TASK =
Return every line below exactly.

[[ INPUT DATA, beginning ]]

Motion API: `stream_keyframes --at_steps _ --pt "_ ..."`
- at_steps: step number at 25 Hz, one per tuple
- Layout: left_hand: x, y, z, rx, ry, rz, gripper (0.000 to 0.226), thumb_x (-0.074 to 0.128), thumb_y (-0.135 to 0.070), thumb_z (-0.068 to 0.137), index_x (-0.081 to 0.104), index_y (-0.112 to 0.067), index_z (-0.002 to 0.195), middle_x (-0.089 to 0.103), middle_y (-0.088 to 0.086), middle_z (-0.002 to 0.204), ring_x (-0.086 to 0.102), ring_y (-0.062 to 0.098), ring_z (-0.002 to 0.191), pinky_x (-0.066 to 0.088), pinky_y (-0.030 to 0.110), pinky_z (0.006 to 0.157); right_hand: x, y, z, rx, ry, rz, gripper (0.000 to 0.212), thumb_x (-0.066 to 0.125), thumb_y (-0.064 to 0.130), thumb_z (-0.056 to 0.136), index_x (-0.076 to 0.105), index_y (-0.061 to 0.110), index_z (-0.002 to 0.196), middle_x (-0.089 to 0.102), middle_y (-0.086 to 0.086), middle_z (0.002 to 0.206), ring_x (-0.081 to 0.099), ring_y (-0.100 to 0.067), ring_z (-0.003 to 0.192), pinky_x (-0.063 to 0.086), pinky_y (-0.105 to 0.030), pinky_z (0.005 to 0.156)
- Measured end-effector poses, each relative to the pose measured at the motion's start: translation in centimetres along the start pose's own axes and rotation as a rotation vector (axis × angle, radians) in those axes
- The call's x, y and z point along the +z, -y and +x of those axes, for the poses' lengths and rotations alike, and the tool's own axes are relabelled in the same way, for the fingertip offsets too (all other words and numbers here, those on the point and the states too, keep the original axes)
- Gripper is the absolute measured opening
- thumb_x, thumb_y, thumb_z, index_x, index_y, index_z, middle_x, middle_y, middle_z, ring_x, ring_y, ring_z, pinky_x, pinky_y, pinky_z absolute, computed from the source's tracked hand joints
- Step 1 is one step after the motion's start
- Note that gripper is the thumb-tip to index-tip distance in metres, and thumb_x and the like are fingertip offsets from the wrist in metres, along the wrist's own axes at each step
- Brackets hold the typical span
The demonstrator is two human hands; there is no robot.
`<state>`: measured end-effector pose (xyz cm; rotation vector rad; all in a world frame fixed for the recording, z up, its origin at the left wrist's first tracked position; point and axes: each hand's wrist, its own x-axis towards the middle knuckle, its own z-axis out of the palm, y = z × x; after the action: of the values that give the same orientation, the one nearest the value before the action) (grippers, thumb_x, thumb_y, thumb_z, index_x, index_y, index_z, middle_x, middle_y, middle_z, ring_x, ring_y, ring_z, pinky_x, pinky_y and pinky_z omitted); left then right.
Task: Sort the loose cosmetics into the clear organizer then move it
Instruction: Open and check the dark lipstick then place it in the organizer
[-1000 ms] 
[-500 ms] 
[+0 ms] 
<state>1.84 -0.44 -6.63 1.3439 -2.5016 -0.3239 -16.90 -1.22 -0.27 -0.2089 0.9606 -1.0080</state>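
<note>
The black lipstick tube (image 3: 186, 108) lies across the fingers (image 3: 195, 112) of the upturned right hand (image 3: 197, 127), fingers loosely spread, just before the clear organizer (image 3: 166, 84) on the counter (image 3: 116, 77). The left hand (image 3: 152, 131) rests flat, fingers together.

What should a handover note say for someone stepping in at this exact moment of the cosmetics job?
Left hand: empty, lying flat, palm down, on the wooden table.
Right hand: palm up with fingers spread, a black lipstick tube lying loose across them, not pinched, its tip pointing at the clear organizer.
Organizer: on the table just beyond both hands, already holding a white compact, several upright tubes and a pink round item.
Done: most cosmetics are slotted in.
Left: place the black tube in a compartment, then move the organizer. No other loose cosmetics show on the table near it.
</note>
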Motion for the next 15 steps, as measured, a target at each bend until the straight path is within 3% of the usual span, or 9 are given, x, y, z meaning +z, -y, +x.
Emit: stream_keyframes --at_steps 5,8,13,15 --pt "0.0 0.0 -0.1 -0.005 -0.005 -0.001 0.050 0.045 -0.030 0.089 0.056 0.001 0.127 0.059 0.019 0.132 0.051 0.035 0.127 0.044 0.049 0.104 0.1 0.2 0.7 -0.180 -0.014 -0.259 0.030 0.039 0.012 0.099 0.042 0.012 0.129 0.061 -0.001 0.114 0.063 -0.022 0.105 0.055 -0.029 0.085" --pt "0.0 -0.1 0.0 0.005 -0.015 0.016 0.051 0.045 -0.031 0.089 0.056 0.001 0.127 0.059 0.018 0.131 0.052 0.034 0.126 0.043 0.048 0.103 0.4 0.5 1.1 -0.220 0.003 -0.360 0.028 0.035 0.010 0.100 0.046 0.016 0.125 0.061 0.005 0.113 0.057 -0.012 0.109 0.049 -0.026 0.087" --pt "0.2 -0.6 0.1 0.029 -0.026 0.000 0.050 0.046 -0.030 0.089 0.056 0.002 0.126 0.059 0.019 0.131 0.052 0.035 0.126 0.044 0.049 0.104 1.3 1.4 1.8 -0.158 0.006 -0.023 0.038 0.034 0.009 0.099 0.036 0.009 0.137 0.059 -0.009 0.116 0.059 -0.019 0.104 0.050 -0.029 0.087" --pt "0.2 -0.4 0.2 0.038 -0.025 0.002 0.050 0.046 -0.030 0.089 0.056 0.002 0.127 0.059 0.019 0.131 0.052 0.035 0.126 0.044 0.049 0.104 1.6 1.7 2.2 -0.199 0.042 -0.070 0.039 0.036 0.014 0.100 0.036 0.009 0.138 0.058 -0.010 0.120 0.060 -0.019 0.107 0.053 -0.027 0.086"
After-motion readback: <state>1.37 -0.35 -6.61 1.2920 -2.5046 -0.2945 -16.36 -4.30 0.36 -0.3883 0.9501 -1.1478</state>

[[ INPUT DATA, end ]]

THE ANSWER =
Motion API: `stream_keyframes --at_steps _ --pt "_ ..."`
- at_steps: step number at 25 Hz, one per tuple
- Layout: left_hand: x, y, z, rx, ry, rz, gripper (0.000 to 0.226), thumb_x (-0.074 to 0.128), thumb_y (-0.135 to 0.070), thumb_z (-0.068 to 0.137), index_x (-0.081 to 0.104), index_y (-0.112 to 0.067), index_z (-0.002 to 0.195), middle_x (-0.089 to 0.103), middle_y (-0.088 to 0.086), middle_z (-0.002 to 0.204), ring_x (-0.086 to 0.102), ring_y (-0.062 to 0.098), ring_z (-0.002 to 0.191), pinky_x (-0.066 to 0.088), pinky_y (-0.030 to 0.110), pinky_z (0.006 to 0.157); right_hand: x, y, z, rx, ry, rz, gripper (0.000 to 0.212), thumb_x (-0.066 to 0.125), thumb_y (-0.064 to 0.130), thumb_z (-0.056 to 0.136), index_x (-0.076 to 0.105), index_y (-0.061 to 0.110), index_z (-0.002 to 0.196), middle_x (-0.089 to 0.102), middle_y (-0.086 to 0.086), middle_z (0.002 to 0.206), ring_x (-0.081 to 0.099), ring_y (-0.100 to 0.067), ring_z (-0.003 to 0.192), pinky_x (-0.063 to 0.086), pinky_y (-0.105 to 0.030), pinky_z (0.005 to 0.156)
- Measured end-effector poses, each relative to the pose measured at the motion's start: translation in centimetres along the start pose's own axes and rotation as a rotation vector (axis × angle, radians) in those axes
- The call's x, y and z point along the +z, -y and +x of those axes, for the poses' lengths and rotations alike, and the tool's own axes are relabelled in the same way, for the fingertip offsets too (all other words and numbers here, those on the point and the states too, keep the original axes)
- Gripper is the absolute measured opening
- thumb_x, thumb_y, thumb_z, index_x, index_y, index_z, middle_x, middle_y, middle_z, ring_x, ring_y, ring_z, pinky_x, pinky_y, pinky_z absolute, computed from the source's tracked hand joints
- Step 1 is one step after the motion's start
- Note that gripper is the thumb-tip to index-tip distance in metres, and thumb_x and the like are fingertip offsets from the wrist in metres, along the wrist's own axes at each step
- Brackets hold the typical span
The demonstrator is two human hands; there is no robot.
`<state>`: measured end-effector pose (xyz cm; rotation vector rad; all in a world frame fixed for the recording, z up, its origin at the left wrist's first tracked position; point and axes: each hand's wrist, its own x-axis towards the middle knuckle, its own z-axis out of the palm, y = z × x; after the action: of the values that give the same orientation, the one nearest the value before the action) (grippers, thumb_x, thumb_y, thumb_z, index_x, index_y, index_z, middle_x, middle_y, middle_z, ring_x, ring_y, ring_z, pinky_x, pinky_y and pinky_z omitted); left then right.
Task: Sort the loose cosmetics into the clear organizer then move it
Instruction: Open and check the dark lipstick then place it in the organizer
[-1000 ms] 
[-500 ms] 
[+0 ms] 
<state>1.84 -0.44 -6.63 1.3439 -2.5016 -0.3239 -16.90 -1.22 -0.27 -0.2089 0.9606 -1.0080</state>
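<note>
The black lipstick tube (image 3: 186, 108) lies across the fingers (image 3: 195, 112) of the upturned right hand (image 3: 197, 127), fingers loosely spread, just before the clear organizer (image 3: 166, 84) on the counter (image 3: 116, 77). The left hand (image 3: 152, 131) rests flat, fingers together.

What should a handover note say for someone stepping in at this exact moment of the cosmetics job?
Left hand: empty, lying flat, palm down, on the wooden table.
Right hand: palm up with fingers spread, a black lipstick tube lying loose across them, not pinched, its tip pointing at the clear organizer.
Organizer: on the table just beyond both hands, already holding a white compact, several upright tubes and a pink round item.
Done: most cosmetics are slotted in.
Left: place the black tube in a compartment, then move the organizer. No other loose cosmetics show on the table near it.
</note>
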Motion for the next 15 steps, as measured, a target at each bend until the straight path is within 3% of the usual span, or 9 are given, x, y, z meaning +z, -y, +x.
Emit: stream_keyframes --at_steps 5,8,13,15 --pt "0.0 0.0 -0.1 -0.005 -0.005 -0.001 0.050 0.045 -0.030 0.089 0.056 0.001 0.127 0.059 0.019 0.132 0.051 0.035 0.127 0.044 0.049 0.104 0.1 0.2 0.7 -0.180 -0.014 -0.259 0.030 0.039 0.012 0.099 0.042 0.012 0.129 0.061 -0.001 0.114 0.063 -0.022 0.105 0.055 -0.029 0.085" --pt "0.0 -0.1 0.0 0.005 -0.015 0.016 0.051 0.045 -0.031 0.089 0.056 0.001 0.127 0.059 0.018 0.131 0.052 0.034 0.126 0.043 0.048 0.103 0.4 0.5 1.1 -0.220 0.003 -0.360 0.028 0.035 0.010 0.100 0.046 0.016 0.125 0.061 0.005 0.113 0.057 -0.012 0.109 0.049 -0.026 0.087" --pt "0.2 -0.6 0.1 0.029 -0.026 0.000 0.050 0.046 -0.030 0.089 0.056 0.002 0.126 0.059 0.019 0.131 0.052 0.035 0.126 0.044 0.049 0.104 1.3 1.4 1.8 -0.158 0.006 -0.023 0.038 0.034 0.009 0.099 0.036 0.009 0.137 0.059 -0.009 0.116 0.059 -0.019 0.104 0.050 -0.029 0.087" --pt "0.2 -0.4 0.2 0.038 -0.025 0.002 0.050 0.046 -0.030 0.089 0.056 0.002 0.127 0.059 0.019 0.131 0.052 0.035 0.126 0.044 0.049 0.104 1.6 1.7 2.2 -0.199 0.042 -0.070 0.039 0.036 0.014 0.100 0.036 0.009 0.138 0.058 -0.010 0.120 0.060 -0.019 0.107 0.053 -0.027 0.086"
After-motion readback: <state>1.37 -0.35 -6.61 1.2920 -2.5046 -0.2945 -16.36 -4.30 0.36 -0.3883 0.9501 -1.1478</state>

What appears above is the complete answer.